研修先では、日本の第一人者の先生方から「重症なアレルギーはこう診るんだ」と治療法を叩き込まれました。重症の患者さんを診るためには、「基本」がしっかりしていないといけません。当然、軽症や中等症にも対応できるようになります。新潟でご指導頂いた先生には申し訳ないのですが、何もかもがレベルが違い、今まで当たり前だと思ってやってきた医療の中に、随分いい加減な部分があったのだと気付かされました。やることなすことに根拠(EBM)があるのです。また淡々と数をこなす外来もやってきましたが、本当に困っている患者さんには「自分が診なきゃ誰が診る」というプロ意識を持って、時間をかける必要がある患者さんには、たっぷり時間をかける姿勢も学ばせて頂きました。

福岡から帰ってきて、私は“変わった”と思います。まだまだ修行の身でありますが、「アレルギーにかける情熱なら誰にも負けない」と自分の医療の中に軸ができたように思います。それまでは本を読むのも好きでなかったのですが(汗)、EBMに基づいた医療が必要であると実感し、アレルギーを中心にかなり本を読むようになりました。いま、私の隣の本棚にはアレルギーを中心に医学書が何十冊も置いてありますが、各々の本を読んだ時の状況が思い出されます。

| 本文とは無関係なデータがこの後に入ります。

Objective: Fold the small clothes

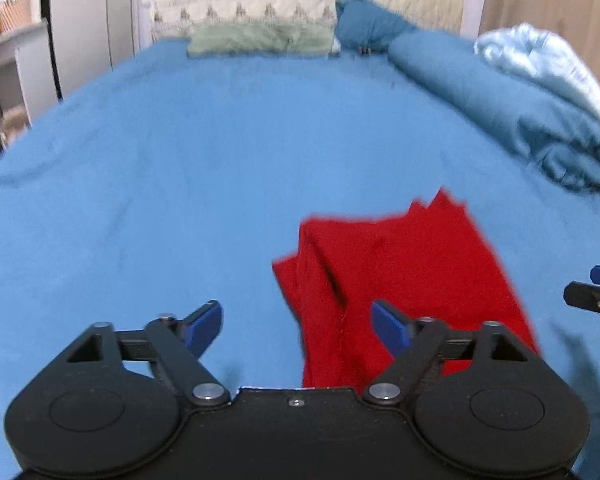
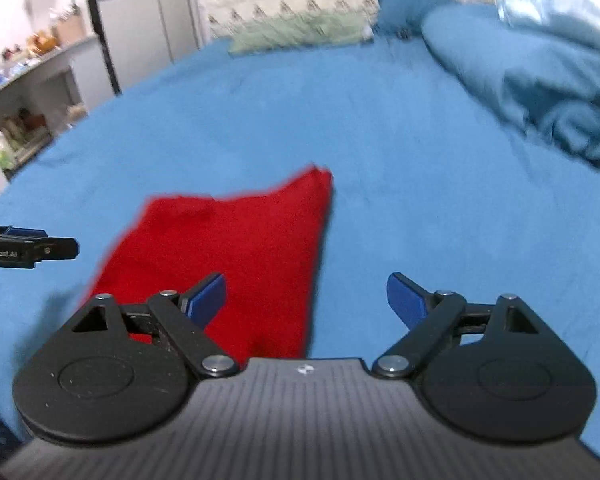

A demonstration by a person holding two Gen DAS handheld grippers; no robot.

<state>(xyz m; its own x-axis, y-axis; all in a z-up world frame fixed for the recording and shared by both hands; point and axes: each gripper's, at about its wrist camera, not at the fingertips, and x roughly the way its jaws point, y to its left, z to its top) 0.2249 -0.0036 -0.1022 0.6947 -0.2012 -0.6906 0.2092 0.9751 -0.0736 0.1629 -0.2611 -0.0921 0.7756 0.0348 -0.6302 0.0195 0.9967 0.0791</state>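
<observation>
A red garment (image 1: 400,276) lies folded on the blue bed sheet (image 1: 180,180). In the left wrist view it sits right of centre, its near edge under my left gripper (image 1: 298,326), which is open and empty. In the right wrist view the red garment (image 2: 228,248) lies left of centre. My right gripper (image 2: 306,300) is open and empty, above the garment's right edge. The right gripper's tip also shows in the left wrist view (image 1: 596,292), and the left gripper's tip shows at the left edge of the right wrist view (image 2: 32,246).
A rolled blue duvet (image 1: 508,112) and a pale blue blanket (image 1: 540,60) lie along the bed's right side. A green pillow (image 1: 260,40) lies at the headboard. Shelves (image 2: 28,100) stand left of the bed.
</observation>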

晴れて“アレルギー専門医”となった訳でありますが、これはゴールでも何でもなく、自分とっての単なる通過点だと思います。上越に本拠地を持ち、自分のやりたい医療をと思って昨年開院したので、むしろ始まったばかりなんでしょう。既にアレルギーで困っている患者さんが連日初診され、当院は待ち時間は長いものの、キチンと通院して下さっています。自分の考える良心的な医療をやらせて頂いているつもりです。病院勤務時代は、外来に出るコマも制約がありましたが、今は毎日が“アレルギー外来”です。上越の方が人口が多く、開業医という敷居の低さも手伝って、かかりつけの患者さんの数は5年以上勤めた時よりも上回っているかもしれません。

今後も向上心を持って勉強を続けていかないと「アレルギー専門医」=「アレルギーの適切な医療をキチンとやってくれる」とはなりません。私は専門医であることを自慢したいとも思いません。ただ、困っている患者さんに「専門医」が灯台の明かりのようになり「あそこにいけば何とかしてもらえる、的確に治療してもらえる」と言われるよう、期待して頂ける存在にならなければいけないと思っています。業界では4月に診療報酬の改定があり、気にしている向きもあるようです。私には大して興味もなく、自分のやりたい医療を提供させて頂くだけですし、器用でない私にはそれしかできません。地元では小児科医初のアレルギー専門医として、「前進あるのみ」と思っています。